John Kerry says rich countries must meet a promise to mobilise $100 billion a year for poorer nations to tackle climate change, before November's COP26 talks in Glasgow
By Megan Rowling
July 20 (Thomson Reuters Foundation) - U.S. President Joe Biden is committed to ensuring rich countries will deliver a promised $100 billion a year in climate finance to help poorer nations adopt clean energy and adapt to a warmer planet, his special climate envoy said on Tuesday.
In a speech at London's Kew Gardens, John Kerry said he had personally spoken to Biden about the unmet pledge, made at U.N. climate talks in 2009 and due to kick in annually from 2020.
Biden had indicated his "complete, total commitment to helping to make that ($100 billion) happen", Kerry added.
Green groups and climate finance experts have urged Washington to step up and give its fair share of financial support for developing nations that historically have done relatively little to cause global warming.
Britain, which will host a key U.N. climate conference in Scotland in November, has repeatedly said fulfilling the climate finance promise will be pivotal to securing the trust of emerging economies and persuading them to step up efforts to cut their own emissions.
The latest figures show nearly $80 billion was counted towards the goal in 2018, with a separate U.N.-commissioned report saying it was likely missed in 2020 amid the COVID-19 crisis.
Kerry did not put new U.S. money on the table on Tuesday.
Instead he repeated a promise made by Biden in April that the United States would triple its support by 2024 for poorer countries to adapt to climate change impacts, as part of a broader commitment to double its international climate finance to about $5.7 billion a year by then.
"It is a fundamental matter of equity and fairness that we respond to those for whom the climate crisis is imminently existential," Kerry said in a speech.
"And we are working with our partners to further strengthen our collective support for the Paris finance agreements and commitments by the time we reach Glasgow."

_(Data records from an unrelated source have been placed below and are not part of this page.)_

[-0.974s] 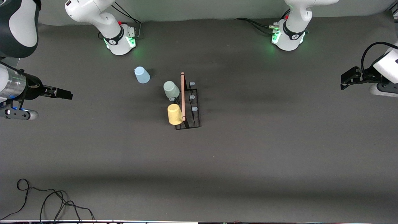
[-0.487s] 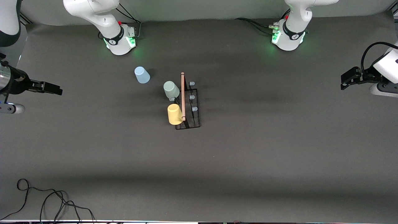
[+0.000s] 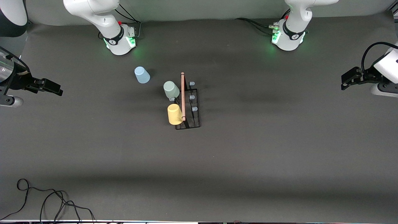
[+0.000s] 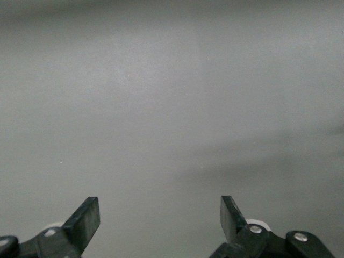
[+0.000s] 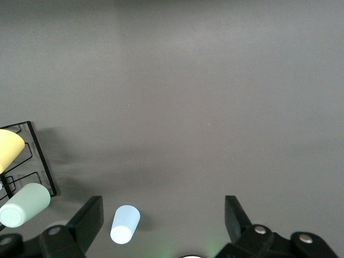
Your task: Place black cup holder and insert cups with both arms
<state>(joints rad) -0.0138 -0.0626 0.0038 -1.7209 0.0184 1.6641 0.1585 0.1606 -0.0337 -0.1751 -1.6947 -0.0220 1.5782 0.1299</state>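
Note:
The black cup holder [image 3: 192, 119] stands mid-table, its wooden rod handle [image 3: 182, 96] on top. A mint green cup [image 3: 171, 89] and a yellow cup [image 3: 174, 114] sit tilted on its pegs, on the side toward the right arm's end. The pale blue cup [image 3: 142, 75] stands upside down on the table, apart from the holder and farther from the camera. My right gripper [image 3: 54, 88] hangs open and empty over the right arm's end of the table. Its wrist view shows the blue cup [image 5: 125, 224], mint cup [image 5: 25, 205], yellow cup [image 5: 9, 149] and holder [image 5: 37, 156]. My left gripper [image 3: 346, 81] waits open and empty over the left arm's end.
Three bare pale blue pegs [image 3: 192, 97] stick out on the holder's side toward the left arm. A black cable [image 3: 46, 199] lies coiled near the table's front edge at the right arm's end. The arm bases [image 3: 119, 40] glow green along the back.
My right gripper has drawn back toward the right arm's end of the table and risen slightly. The left arm, the holder and the cups have not moved.

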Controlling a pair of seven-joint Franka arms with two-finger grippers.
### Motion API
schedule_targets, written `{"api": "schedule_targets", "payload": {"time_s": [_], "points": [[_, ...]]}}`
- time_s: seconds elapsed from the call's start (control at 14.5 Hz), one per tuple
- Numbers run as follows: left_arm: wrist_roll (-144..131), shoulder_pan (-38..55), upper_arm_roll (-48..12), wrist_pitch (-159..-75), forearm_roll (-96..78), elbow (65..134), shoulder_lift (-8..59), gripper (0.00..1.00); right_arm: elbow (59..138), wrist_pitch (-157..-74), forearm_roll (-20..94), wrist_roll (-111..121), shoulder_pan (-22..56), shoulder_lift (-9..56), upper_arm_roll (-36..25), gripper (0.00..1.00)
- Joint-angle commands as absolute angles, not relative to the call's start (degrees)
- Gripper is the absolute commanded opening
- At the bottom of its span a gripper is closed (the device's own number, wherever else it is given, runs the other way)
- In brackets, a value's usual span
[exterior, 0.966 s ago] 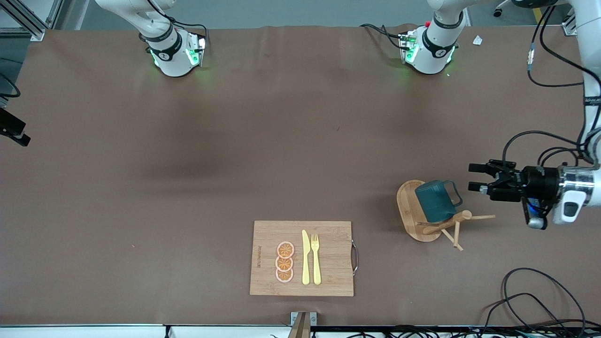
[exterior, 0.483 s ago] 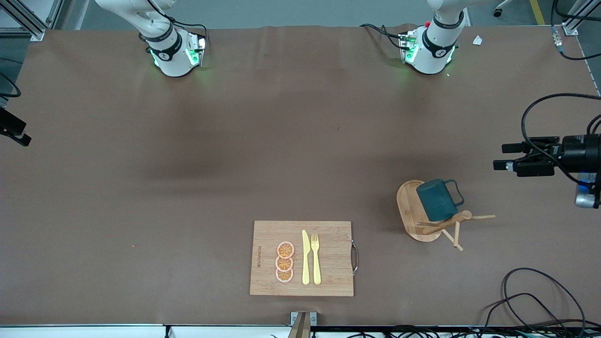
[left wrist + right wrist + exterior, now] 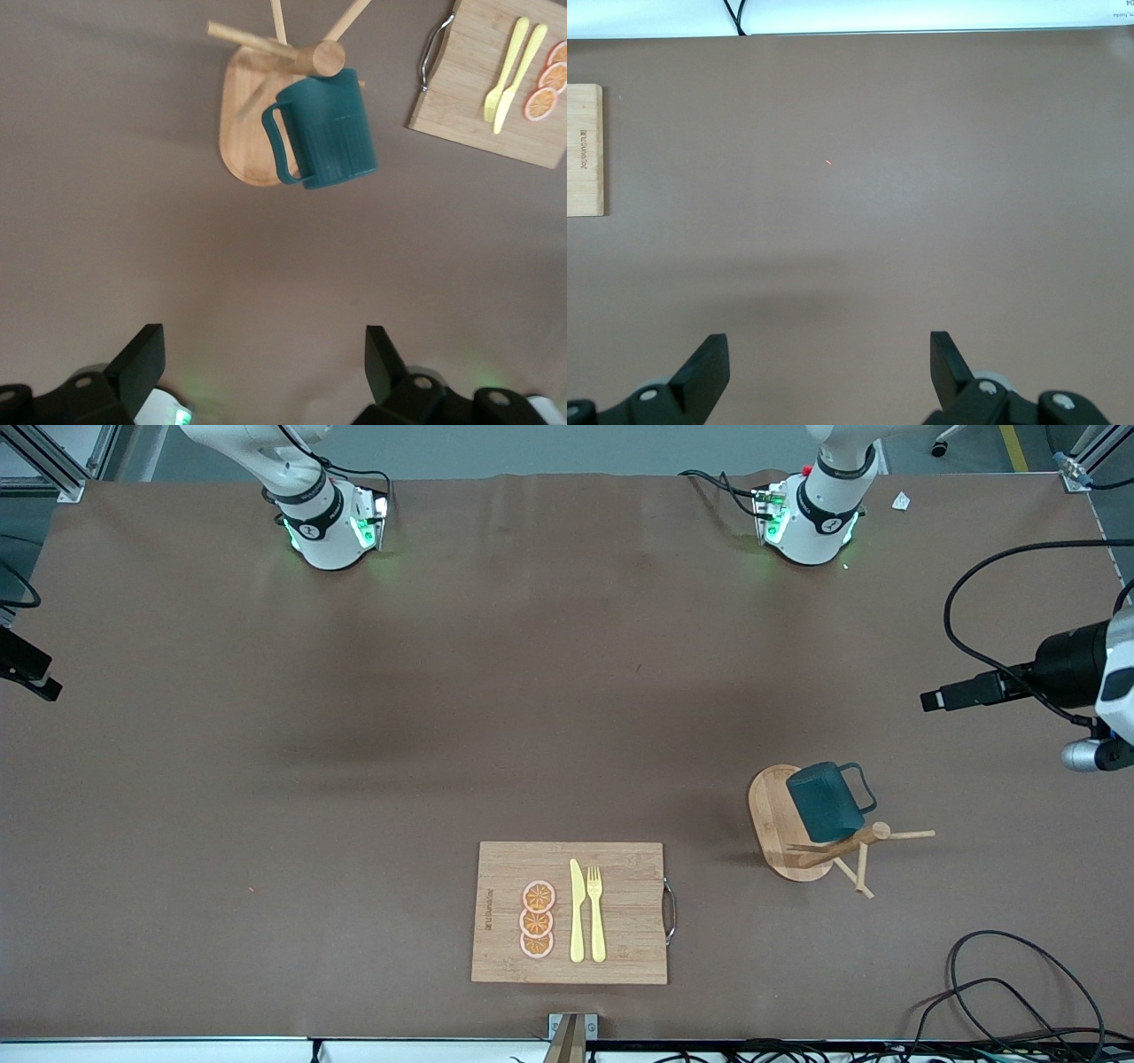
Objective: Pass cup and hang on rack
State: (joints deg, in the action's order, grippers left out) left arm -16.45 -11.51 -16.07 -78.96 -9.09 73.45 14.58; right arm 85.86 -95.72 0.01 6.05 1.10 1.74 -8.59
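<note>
A: Mug (image 3: pixel 824 802) hanging by its loop handle on a peg of the wooden mug tree (image 3: pixel 780 824), toward the left arm's end of the table. Bottom up, tilted, clear of the tabletop, over the oval base.

B: Left gripper (image 3: pixel 941 696)?

A: Drawn back and raised since a second ago. Was just beside the handle then; now well apart, over bare table at that same end. Fingers spread wide in the left wrist view, nothing between them.

B: Right gripper (image 3: pixel 829 354)?

A: Waiting, over bare table. Fingers spread too, empty.

B: Meaning for the task?

A: Hang looks done, release clean. Mug unmoved as the gripper left. Cutting board (image 3: pixel 571 912) with plastic knife, fork and orange slices untouched.
</note>
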Motion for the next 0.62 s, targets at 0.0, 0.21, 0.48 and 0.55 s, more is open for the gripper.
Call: {"api": "schedule_targets", "payload": {"time_s": [0.0, 0.21, 0.48, 0.55], "points": [[-14.4, -12.0, -19.9, -79.7, -2.7, 73.9, 12.3, 0.99, 86.4, -95.4, 0.9, 6.8, 0.3, 1.0, -8.0, 1.0], [-9.9, -12.6, -20.4, -79.7, -1.2, 74.2, 8.7, 1.0, 86.4, -95.4, 1.0, 6.8, 0.3, 1.0, -8.0, 1.0], [-9.2, -4.9, -13.5, -79.5, 1.1, 76.9, 3.5, 1.0, 86.4, -95.4, 1.0, 6.8, 0.3, 1.0, -8.0, 1.0], [-9.2, -2.9, -11.1, -79.5, 1.0, 77.8, 2.6, 1.0, 86.4, -95.4, 1.0, 6.8, 0.3, 1.0, -8.1, 1.0]]}}
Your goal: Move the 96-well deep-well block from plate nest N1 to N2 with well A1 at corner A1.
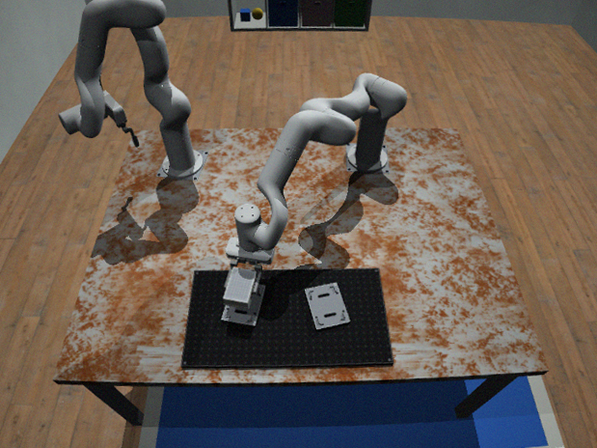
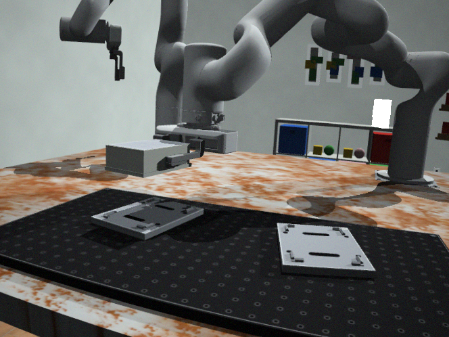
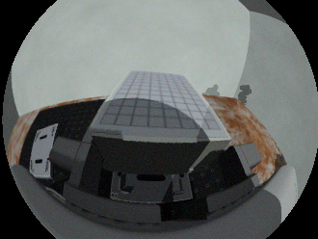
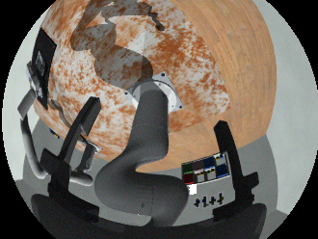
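Left gripper (image 1: 242, 285) (image 2: 155, 156) (image 3: 159, 153) closed on deep-well block (image 1: 240, 288) (image 2: 125, 158) (image 3: 151, 108) – block held above nest N2 (image 1: 236, 317) (image 2: 149, 217) (image 3: 154, 193), apart from it – while right gripper (image 1: 136, 142) (image 2: 119, 74) (image 4: 157, 115) stands wide open, holding nothing.

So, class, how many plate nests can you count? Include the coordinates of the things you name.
2: one nest (image 1: 248, 317) (image 2: 147, 214) (image 3: 159, 188) beneath the raised block (image 1: 241, 286) (image 2: 125, 159) (image 3: 149, 108), partly covered from above; the other nest (image 1: 327, 306) (image 2: 320, 244) (image 3: 41, 149) (image 4: 40, 57) beside it, bare.

1. Rocking smooth, tubular grey links on left arm (image 1: 284, 154) (image 2: 250, 57) (image 4: 31, 140) and right arm (image 1: 90, 50) (image 2: 170, 61) (image 4: 149, 130), rounded elbows too.
2. Got four dark screw dots on left wrist's round cap (image 1: 247, 213).
3. Also sporting slim black right fingers (image 1: 136, 140) (image 2: 121, 72).
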Action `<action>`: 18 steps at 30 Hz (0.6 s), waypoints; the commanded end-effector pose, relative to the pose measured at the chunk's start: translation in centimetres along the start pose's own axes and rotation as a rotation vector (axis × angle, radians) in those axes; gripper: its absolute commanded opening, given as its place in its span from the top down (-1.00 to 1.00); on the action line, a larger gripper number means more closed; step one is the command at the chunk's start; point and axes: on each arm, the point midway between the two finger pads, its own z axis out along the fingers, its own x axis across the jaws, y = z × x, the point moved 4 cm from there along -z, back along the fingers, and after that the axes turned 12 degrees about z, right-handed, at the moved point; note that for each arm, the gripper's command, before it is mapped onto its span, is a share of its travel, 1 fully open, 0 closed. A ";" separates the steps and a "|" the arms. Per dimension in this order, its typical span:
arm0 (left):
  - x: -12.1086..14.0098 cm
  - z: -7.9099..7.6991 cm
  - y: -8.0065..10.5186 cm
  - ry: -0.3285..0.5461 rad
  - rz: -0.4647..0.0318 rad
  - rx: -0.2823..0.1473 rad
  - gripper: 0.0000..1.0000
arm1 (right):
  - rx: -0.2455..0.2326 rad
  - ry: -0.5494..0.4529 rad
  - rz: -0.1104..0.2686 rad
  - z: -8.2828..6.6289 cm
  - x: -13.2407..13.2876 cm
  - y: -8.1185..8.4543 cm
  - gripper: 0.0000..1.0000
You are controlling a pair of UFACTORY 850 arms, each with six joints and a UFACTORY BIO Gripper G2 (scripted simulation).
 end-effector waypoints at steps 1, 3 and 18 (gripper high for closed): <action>0.0 0.1 0.2 0.001 -0.001 -0.003 1.00 | -0.001 0.000 0.000 0.0 0.0 0.0 -1.00; 0.0 0.1 0.2 0.001 -0.001 -0.003 1.00 | -0.001 0.000 0.000 0.0 0.0 0.0 -1.00; -0.3 0.1 -1.3 0.001 -0.001 -0.003 1.00 | -0.001 0.000 0.000 0.0 0.0 0.0 -1.00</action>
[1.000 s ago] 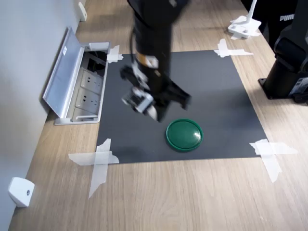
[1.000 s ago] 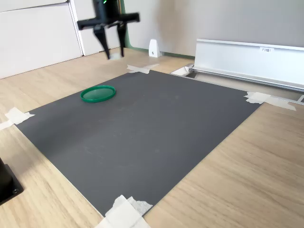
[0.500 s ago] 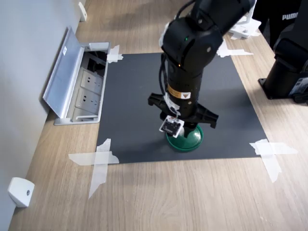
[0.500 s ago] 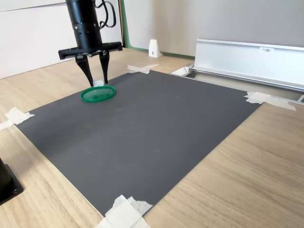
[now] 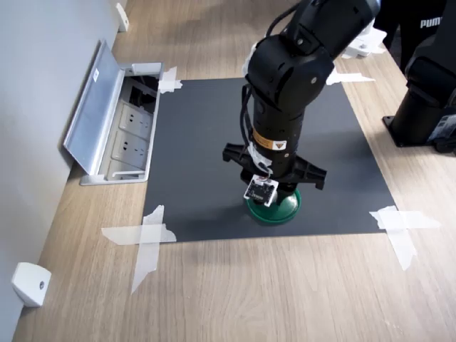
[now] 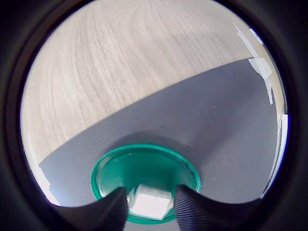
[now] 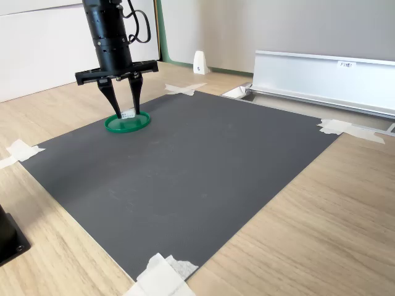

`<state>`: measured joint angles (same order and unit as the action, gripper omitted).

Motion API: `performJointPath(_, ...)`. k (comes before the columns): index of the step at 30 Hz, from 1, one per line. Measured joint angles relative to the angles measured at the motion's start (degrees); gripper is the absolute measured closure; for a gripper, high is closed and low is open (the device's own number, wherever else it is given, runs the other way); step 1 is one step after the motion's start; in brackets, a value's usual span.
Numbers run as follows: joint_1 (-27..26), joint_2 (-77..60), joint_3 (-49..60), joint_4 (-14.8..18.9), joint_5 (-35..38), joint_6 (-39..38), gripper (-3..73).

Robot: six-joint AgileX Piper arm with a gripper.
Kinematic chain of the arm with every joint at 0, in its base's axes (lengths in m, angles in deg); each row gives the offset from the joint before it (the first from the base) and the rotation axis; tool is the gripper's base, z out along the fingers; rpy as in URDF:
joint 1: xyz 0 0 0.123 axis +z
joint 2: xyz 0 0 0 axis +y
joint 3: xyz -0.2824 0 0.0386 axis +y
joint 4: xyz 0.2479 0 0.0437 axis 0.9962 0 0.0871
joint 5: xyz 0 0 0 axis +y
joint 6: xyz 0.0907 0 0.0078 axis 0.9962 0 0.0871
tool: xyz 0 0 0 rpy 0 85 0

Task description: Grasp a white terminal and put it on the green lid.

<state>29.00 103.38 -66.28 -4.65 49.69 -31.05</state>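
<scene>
The green lid (image 5: 283, 209) lies near the front edge of the black mat (image 5: 192, 142) in the first exterior view. My gripper (image 7: 127, 113) points straight down over the green lid (image 7: 126, 125), its fingertips just above the lid's surface. Between the fingers (image 6: 111, 211) is the white terminal (image 6: 150, 202), a small white block, and the gripper is shut on it. In the wrist view it hangs over the near part of the lid (image 6: 144, 168). The terminal (image 7: 128, 115) also shows in the second exterior view. The arm hides most of the lid in the first exterior view.
White tape strips (image 5: 146, 239) hold down the mat's corners. An open floor socket box (image 5: 125, 132) with a raised metal flap sits at the first exterior view's left. A white bracket (image 5: 30, 283) lies at the lower left. A black machine base (image 5: 427, 107) stands at the right.
The arm swung from beside the lid to above it and came down, carrying the white terminal. In the last half second it dropped a little lower and shifted slightly.
</scene>
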Motion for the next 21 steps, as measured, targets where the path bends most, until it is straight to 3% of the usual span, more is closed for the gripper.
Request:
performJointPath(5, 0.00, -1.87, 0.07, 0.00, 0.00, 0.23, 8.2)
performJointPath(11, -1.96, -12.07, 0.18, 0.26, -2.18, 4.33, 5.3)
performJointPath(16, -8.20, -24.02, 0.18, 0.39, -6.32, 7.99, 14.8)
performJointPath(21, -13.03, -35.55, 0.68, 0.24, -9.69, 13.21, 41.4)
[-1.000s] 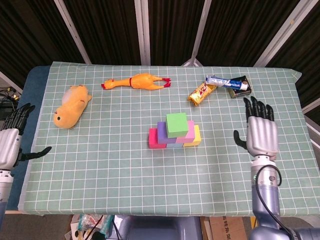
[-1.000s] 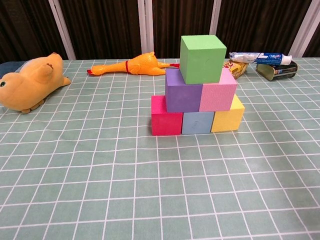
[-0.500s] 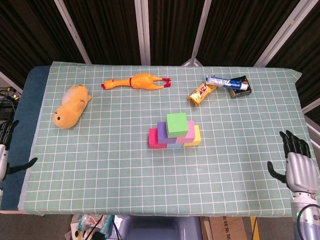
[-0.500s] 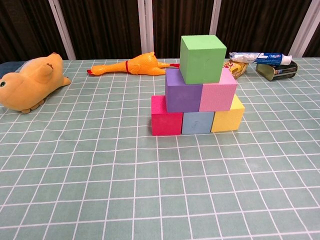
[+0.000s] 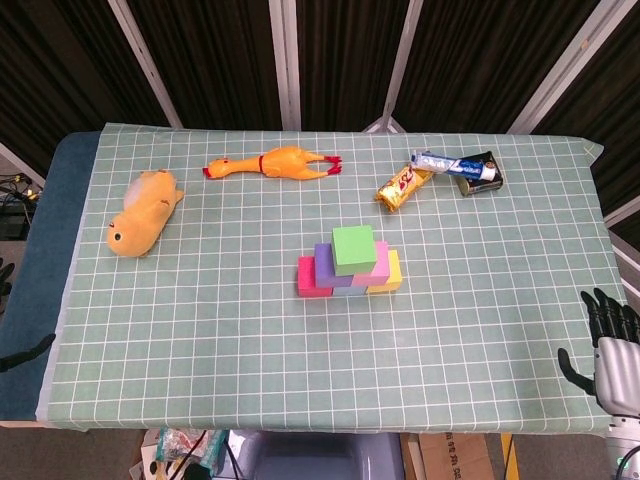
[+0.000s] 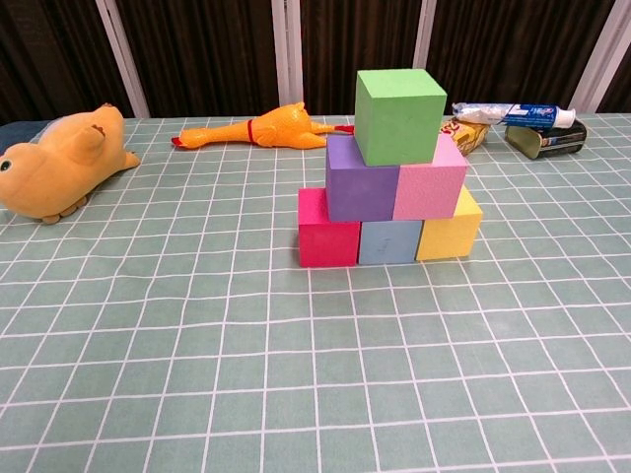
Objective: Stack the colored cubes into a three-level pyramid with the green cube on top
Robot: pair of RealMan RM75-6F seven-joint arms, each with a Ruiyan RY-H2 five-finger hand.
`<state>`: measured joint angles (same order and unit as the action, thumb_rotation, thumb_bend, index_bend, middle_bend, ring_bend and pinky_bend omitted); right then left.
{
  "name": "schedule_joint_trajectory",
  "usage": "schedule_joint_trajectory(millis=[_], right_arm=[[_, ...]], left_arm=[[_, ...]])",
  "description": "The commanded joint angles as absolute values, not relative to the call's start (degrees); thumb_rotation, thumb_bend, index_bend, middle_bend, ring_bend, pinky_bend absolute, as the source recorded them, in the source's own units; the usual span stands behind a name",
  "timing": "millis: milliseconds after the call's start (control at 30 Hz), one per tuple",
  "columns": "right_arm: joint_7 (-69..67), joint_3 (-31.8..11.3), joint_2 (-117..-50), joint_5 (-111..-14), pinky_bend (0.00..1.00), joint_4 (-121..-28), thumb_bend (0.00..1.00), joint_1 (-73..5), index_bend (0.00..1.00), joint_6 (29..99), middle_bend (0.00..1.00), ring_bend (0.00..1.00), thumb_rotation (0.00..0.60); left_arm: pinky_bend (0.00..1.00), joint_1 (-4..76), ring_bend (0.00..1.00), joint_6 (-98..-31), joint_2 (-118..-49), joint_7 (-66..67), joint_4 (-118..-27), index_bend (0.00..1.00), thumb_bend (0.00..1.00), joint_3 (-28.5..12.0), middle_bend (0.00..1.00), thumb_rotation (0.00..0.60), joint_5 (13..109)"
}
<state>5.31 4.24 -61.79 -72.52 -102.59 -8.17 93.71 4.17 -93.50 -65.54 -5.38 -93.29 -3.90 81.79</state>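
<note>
The pyramid is judged complete, the green foam cube (image 6: 398, 115) seated on the purple foam cube (image 6: 361, 179) and pink foam cube (image 6: 431, 181), while the right hand (image 5: 614, 344) is held spread and empty beyond the bench's (image 5: 200, 340) near right corner and the left hand's state cannot be told.

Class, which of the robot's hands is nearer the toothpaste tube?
Right. The right hand sits at the table's near right edge, below the toothpaste tube; the left hand is off the far-left edge.

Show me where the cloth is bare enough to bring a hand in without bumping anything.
Bare cloth spans the whole near strip in front of the cube pyramid, and the right side between it and the right hand. Also free: the gap between the orange plush toy and the pyramid. The far edge is crowded: rubber chicken, snack bar, toothpaste tube.
</note>
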Motion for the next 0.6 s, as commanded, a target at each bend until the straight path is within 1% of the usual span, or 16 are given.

Kerry said he expected the $100-billion-a-year commitment - expected to be increased starting from 2025 - to be part of discussions later this week when G20 climate and environment ministers meet in Italy.
At June's G7 summit, Biden had talked about the issue with leaders and laid out "a conjectural figure but a serious one", Kerry said in response to a question, without giving details.
"I believe we are going to find a way to do it - we have to do it," he said, adding he did not know when a breakthrough would be made but suggested it might be by the time of the U.N. general assembly in September.
The deadline for delivering the new finance commitment would be the COP26 talks, he noted, but "if we don't have it well before Glasgow, it will affect the Glasgow dynamic, I think."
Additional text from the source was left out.